Before leaving, Dr. Cochran had advised Isabel’s father that they should have no more children. Because of her fragile health, Faustina had already miscarried three babies, and the very fact that Isabel was born was a miracle they should not attempt to repeat, the doctor said. George, on the other hand, already had twin daughters and a young son, Laurence, who rode around town next to his father in princely fur robes, and who bore a miniature whip he cracked at the air in time with the coachman.
“Glad to hear it. Shall I send Pattie by to visit tonight?” George inquired. A white gull settled on one of the metal rails girding the boiler and began to preen.
“Not tonight. Faustina needs some rest.”
The women were not friends. Pattie was the busy socialite, the rigorous churchgoer. Faustina preferred to stay home and dip her head over a book Daniel had brought her from Boston, with her feet nestled catlike beneath her.

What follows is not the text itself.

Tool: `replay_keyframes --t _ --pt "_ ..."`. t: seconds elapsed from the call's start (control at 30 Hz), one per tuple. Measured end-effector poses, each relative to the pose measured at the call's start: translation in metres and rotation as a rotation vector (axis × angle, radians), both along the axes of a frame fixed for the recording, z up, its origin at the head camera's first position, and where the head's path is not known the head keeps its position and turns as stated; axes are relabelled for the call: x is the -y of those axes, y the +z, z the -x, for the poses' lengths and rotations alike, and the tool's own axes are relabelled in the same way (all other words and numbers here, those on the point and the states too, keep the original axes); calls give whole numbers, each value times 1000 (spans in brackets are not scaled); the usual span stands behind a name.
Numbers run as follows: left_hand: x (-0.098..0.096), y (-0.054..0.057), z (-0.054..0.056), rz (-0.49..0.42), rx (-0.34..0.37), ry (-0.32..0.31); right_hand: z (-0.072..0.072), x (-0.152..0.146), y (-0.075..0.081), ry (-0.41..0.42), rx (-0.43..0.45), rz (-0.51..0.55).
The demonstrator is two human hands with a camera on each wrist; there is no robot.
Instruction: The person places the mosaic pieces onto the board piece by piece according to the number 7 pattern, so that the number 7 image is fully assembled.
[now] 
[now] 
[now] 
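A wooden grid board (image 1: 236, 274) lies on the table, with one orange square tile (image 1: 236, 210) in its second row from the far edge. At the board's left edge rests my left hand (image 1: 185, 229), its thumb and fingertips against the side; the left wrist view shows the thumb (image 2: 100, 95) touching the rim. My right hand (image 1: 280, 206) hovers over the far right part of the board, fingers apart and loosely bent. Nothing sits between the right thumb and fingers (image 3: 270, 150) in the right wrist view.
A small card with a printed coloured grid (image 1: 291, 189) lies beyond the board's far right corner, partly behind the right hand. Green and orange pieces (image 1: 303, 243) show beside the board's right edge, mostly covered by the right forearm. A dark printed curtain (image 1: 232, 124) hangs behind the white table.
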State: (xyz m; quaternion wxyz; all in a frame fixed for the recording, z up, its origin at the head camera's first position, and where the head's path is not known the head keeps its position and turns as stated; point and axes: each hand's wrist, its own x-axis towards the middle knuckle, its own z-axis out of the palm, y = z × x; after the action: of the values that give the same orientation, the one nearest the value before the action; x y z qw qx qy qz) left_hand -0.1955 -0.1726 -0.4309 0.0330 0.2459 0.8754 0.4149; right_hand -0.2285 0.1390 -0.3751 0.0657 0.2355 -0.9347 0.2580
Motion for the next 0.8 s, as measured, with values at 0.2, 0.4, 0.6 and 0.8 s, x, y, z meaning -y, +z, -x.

George disappeared around the other side of the engine again, and Daniel stared with a certain propriety at the train. Although he had always been a water man, understanding the intricacies of reservoir and canal building better than anyone else in the city, Daniel rocked back on his heels in awe before the black musculature of the engine.
Allenton was no longer an island, but a peninsula, the crested hills around it finally blasted to make valleys. He crouched down to examine the wheels and saw George doing the same, his likeness, his opposite, brother and enemy. Their eyes met for the first time that day, each peering uncertainly into the shade, testing the other’s gaze. George mouthed something and then looked away, and to the end of his life, Daniel did not know if it was lower or love her that his brother said, or why he answered yes.